I may, time permitting, go back to recent articles and attach that label to those articles which discuss people who area vehemently against private ownership of firearms because "guns kill people".

The best example of this that I can think of off-hand is the jamie lee curtis/ron silver movie "Blue Steel", where Ron Silver's character finds a revolver and becomes obsessed with shooting people ... merely because he has a gun, and because it empowers his latent psycho tendencies. (you can watch the movie on youtube)





From a review of Dirctor Kathryn Bigelow's credits:

Then a bystander, suit-clad stockbroker Eugene (Ron Silver), picks up the criminal’s gun. Something breaks inside Eugene during the robbery. It put him in a position of childlike helplessness: lying prone on the ground, hoping a woman with a big gun will keep him from being murdered by a man with an even bigger gun. Attempting to regain some of his lost power, Eugene takes the gun back to his huge, expensive home. 
...




Something sick, sad, and twisted comes alive within Eugene during the robbery—he decides he’ll never feel powerless or vulnerable again, even if it means transforming himself into either a yuppie man-god or a mass-murdering angel of vengeance. He becomes particularly obsessed with the gun used in the robbery, as if by picking it up, he inherited a dark, sinister energy. 
I'm not saying that this is an "iconic" movie which established a national fear and hatred of firearms; I'm just saying that this is typical of the sick second-hand fantasizing of people who honestly believe that once the 'average person' gets his (her) hand on a gun, he turns into a homicidal maniac.

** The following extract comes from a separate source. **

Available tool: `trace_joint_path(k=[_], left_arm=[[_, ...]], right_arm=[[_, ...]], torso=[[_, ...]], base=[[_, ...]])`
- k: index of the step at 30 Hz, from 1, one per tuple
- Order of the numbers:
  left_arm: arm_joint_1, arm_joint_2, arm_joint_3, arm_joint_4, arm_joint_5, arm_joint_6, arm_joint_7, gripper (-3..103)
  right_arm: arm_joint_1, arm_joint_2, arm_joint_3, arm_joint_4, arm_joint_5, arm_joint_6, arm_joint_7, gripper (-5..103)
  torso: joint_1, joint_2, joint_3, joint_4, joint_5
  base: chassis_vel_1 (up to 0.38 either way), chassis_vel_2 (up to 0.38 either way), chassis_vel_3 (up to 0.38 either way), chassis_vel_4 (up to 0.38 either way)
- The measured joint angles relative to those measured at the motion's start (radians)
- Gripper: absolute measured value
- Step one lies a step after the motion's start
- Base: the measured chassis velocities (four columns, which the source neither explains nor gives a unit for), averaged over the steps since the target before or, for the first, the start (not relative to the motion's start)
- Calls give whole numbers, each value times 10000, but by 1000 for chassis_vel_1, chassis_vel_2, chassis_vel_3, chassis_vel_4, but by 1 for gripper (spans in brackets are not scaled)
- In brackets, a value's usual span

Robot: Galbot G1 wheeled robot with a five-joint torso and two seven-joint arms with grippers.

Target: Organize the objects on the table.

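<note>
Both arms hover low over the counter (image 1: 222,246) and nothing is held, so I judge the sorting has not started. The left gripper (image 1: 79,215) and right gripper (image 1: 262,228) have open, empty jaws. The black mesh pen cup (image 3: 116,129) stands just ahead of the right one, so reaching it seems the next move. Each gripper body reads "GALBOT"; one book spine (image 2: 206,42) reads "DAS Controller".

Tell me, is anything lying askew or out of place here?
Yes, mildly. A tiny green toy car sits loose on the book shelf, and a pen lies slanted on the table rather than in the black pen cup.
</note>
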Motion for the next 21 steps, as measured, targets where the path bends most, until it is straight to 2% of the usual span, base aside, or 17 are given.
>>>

Ultimately, a core angst of the "hopolophobe" phenomenon is that a significant part of the population of America (oh hell, let's throw Europe in there, too!) projects their own fears that they too may become homicidal maniacs if they just once touched a gun.   The protests against private firearms ownership are revealed as "save me from my own sick fantasies, don't let me have a gun!".

We're not battling to protect our own civil rights; we're battling to keep neurotics from succumbing to their own irrational fantasy/fears.  Because when they fear, we lose our freedoms.

1 comment:

Anonymous said...

It seems that our public education system, backed up by the mass media does all it can to foster this phobia regarding firearms.